The Commission has held that a settlement agreement constitutes a
contract between the employee and the agency, to which ordinary rules of
contract construction apply. See Herrington v. Department of Defense,
EEOC Request No. 05960032 (December 9, 1996). The Commission has further
held that it is the intent of the parties as expressed in the contract,
not some unexpressed intention, that controls the contract's construction.
Eggleston v. Department of Veterans Affairs, EEOC Request No. 05900795
(August 23, 1990). In ascertaining the intent of the parties with regard
to the terms of a settlement agreement, the Commission has generally
relied on the plain meaning rule. See Hyon O v. United States Postal
Service, EEOC Request No. 05910787 (December 2, 1991). This rule states
that if the writing appears to be plain and unambiguous on its face,
its meaning must be determined from the four corners of the instrument
without resort to extrinsic evidence of any nature. See Montgomery
Elevator Co. v. Building Eng'g Servs.
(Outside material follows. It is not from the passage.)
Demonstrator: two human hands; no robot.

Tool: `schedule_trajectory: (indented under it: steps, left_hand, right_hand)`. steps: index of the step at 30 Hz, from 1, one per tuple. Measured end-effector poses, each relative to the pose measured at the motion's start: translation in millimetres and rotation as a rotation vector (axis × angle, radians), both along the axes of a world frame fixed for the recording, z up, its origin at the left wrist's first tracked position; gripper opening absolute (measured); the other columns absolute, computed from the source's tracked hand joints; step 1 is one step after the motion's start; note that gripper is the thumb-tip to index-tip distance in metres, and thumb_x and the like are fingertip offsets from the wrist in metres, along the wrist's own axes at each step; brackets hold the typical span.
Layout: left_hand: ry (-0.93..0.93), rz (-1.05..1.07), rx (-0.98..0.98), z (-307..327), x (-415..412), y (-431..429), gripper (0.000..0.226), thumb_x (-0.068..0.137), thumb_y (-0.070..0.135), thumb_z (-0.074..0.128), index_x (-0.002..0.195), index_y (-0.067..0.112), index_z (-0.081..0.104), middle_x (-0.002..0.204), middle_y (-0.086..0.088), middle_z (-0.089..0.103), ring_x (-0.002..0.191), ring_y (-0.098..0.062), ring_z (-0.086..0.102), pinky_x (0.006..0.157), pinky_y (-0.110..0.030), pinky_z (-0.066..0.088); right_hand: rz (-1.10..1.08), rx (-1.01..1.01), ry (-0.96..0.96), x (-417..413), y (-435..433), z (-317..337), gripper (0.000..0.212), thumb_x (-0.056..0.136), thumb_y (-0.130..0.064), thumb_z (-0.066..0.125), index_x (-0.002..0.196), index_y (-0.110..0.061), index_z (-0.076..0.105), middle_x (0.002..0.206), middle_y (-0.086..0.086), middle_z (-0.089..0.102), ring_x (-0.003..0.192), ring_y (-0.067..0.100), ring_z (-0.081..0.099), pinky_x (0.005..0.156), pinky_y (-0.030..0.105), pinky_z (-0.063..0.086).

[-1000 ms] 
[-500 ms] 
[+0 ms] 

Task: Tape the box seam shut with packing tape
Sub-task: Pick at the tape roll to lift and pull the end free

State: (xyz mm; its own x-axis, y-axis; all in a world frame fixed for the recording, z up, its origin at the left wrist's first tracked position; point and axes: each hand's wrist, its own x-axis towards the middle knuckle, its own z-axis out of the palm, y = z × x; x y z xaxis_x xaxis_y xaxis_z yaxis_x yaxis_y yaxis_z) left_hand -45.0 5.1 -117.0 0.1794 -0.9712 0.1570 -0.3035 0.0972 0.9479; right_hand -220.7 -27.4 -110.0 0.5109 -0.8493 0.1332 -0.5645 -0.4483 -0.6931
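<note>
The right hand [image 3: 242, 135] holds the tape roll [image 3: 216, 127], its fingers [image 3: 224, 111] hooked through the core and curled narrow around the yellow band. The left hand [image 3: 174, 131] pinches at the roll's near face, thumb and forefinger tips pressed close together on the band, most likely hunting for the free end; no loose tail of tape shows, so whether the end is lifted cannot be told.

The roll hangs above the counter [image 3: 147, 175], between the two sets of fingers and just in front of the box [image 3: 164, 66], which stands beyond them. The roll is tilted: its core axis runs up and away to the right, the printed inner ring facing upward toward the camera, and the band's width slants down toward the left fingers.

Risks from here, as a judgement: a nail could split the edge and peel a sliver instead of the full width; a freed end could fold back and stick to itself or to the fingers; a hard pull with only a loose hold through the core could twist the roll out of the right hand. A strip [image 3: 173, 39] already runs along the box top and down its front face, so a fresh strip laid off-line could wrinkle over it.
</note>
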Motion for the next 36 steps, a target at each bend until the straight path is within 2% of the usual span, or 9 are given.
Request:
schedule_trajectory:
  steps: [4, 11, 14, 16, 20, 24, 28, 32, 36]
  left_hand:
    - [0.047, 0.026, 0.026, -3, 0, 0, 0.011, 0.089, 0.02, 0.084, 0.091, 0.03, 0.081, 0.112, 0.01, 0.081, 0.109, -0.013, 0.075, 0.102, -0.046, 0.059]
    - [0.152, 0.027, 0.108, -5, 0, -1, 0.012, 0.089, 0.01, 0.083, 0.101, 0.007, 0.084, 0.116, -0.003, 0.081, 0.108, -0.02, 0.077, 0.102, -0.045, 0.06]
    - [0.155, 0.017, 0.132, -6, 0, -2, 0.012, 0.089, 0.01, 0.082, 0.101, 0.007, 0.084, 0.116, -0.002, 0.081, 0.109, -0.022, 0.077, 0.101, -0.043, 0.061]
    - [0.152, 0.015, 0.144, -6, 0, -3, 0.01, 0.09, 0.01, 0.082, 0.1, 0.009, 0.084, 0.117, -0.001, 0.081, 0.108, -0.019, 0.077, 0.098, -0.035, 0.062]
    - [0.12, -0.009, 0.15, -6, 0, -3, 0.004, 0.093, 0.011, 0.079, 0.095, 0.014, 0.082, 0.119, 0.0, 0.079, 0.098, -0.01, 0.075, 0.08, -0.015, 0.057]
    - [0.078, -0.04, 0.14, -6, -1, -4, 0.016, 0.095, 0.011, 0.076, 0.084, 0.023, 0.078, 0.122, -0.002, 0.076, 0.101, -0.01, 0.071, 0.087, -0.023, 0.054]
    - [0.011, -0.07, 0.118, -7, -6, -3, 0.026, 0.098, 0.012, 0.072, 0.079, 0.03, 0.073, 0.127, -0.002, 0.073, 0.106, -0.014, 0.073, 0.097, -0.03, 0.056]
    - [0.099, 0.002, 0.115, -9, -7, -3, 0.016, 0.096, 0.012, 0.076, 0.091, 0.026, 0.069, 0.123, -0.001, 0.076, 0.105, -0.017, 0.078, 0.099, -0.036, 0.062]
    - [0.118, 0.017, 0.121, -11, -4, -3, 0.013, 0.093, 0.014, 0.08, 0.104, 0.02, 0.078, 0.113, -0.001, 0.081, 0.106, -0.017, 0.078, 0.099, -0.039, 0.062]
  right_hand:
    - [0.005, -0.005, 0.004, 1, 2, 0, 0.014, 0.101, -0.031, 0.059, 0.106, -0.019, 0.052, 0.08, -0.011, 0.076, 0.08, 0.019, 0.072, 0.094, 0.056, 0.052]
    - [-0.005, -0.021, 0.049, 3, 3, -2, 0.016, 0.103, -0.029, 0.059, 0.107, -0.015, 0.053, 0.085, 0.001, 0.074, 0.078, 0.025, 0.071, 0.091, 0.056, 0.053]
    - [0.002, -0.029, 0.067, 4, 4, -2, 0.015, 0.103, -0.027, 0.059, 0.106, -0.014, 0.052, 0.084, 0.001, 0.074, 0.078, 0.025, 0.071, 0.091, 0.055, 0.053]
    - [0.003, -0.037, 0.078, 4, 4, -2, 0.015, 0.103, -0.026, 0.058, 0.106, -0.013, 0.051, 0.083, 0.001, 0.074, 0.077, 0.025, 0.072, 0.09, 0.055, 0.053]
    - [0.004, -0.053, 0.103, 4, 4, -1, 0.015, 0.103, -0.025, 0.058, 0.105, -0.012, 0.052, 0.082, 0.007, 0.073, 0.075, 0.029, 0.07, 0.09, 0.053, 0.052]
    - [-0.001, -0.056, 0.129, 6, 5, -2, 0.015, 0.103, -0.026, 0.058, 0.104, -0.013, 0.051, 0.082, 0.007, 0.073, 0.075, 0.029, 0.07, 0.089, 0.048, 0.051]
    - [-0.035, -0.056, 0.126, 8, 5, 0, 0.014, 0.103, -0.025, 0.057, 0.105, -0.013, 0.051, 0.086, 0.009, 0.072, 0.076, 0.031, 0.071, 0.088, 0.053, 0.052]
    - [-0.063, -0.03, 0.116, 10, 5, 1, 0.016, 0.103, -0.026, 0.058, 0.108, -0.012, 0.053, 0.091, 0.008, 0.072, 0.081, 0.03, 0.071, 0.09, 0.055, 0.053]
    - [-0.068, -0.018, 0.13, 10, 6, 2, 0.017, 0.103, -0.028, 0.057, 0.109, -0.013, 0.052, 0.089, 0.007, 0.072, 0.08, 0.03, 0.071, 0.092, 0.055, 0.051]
Co., 730 F.2d 377 (5th Cir. 1984).
In the instant case, provision 3a states that management will cancel
complainant's 14-day suspension and restore back pay for this period.
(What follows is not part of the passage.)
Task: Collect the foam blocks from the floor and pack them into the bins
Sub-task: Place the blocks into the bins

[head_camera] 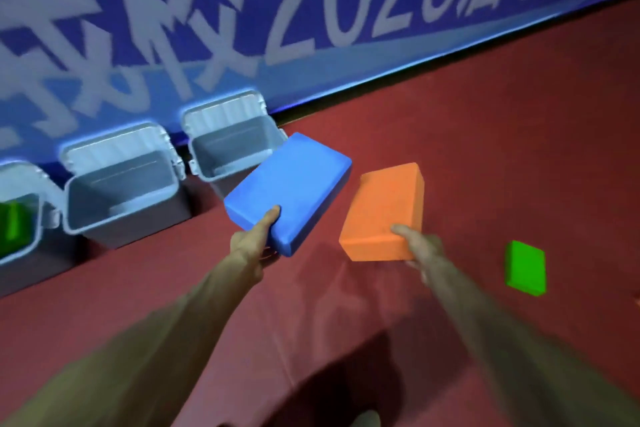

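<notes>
My left hand (pixel 251 243) grips a blue foam block (pixel 289 189) by its near end, thumb on top, and holds it in the air just in front of the right-hand grey bin (pixel 204 163). My right hand (pixel 420 246) grips an orange foam block (pixel 382 211) the same way, off the floor. A green foam block (pixel 524 267) lies on the red floor to the right. The middle grey bin (pixel 121 218) stands open with nothing visible inside. The left bin (pixel 40 218), cut off by the frame, holds something green (pixel 12 220).
The three bins stand in a row against a blue banner wall (pixel 311 10) with white lettering. Red carpet (pixel 485 114) stretches to the right and towards me. A sliver of something orange (pixel 638 302) shows at the right edge.
</notes>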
Apparently, complainant discovered that his personnel records contained
three documents that mentioned his suspension after he received a response
to his FOIA request on December 15, 2003. The record contains a copy from
an agency official dated June 23, 2005 in which the official stated that
he personally shredded all records in complainant's personnel files that
pertained to his 14-day suspension. On appeal, complainant acknowledges
that the documents regarding his suspension were destroyed by June 2005.
The record also contains a copy of complainant's Master Pay History
for the pay period ending January 10, 2004 reflecting that complainant
was credited with 80 hours of leave for the 14-day suspension and paid
$1,484.80.
Provision 3d states that management will restore 40 hours of sick leave
to complainant. The record contains an affidavit from complainant's
supervisor wherein he stated that immediately after the settlement
agreement was executed, he began the process of complying with provision
3d. The supervisor stated that he instructed the timekeeper to input
the data to ensure complainant received 40 hours of sick leave credit,
and the computer system appeared to accept the inputted change; however,
complainant informed him that the changes were not reflected on his
next leave statement. The supervisor stated that he tried to input the
changes again, but complainant notified him that the changes were still
not reflected on his leave statement. He stated that after working
with other management officials and a customer service representative,
the changes were successfully made on February 17, 2004. The record
contains a statement from a payroll official that stated that the agency
credited complainant with 40 hours of sick leave for the pay period
ending February 21, 2004.
Upon review of these matters, we find that the agency complied with
the terms of the agreement. Complainant acknowledges that the promised
actions were undertaken by the agency, but not within the 30-day time
limit contained in provision 3f. The record reflects that the agency
ultimately restored 40 hours of sick leave to complainant on February
14, 2004, after making unsuccessful attempts to restore the leave within
the 30-day period. The record further reveals that the agency credited
complainant with the hours and pay he lost during the suspension by
the pay period ending January 10, 2004, within the 30-day time period.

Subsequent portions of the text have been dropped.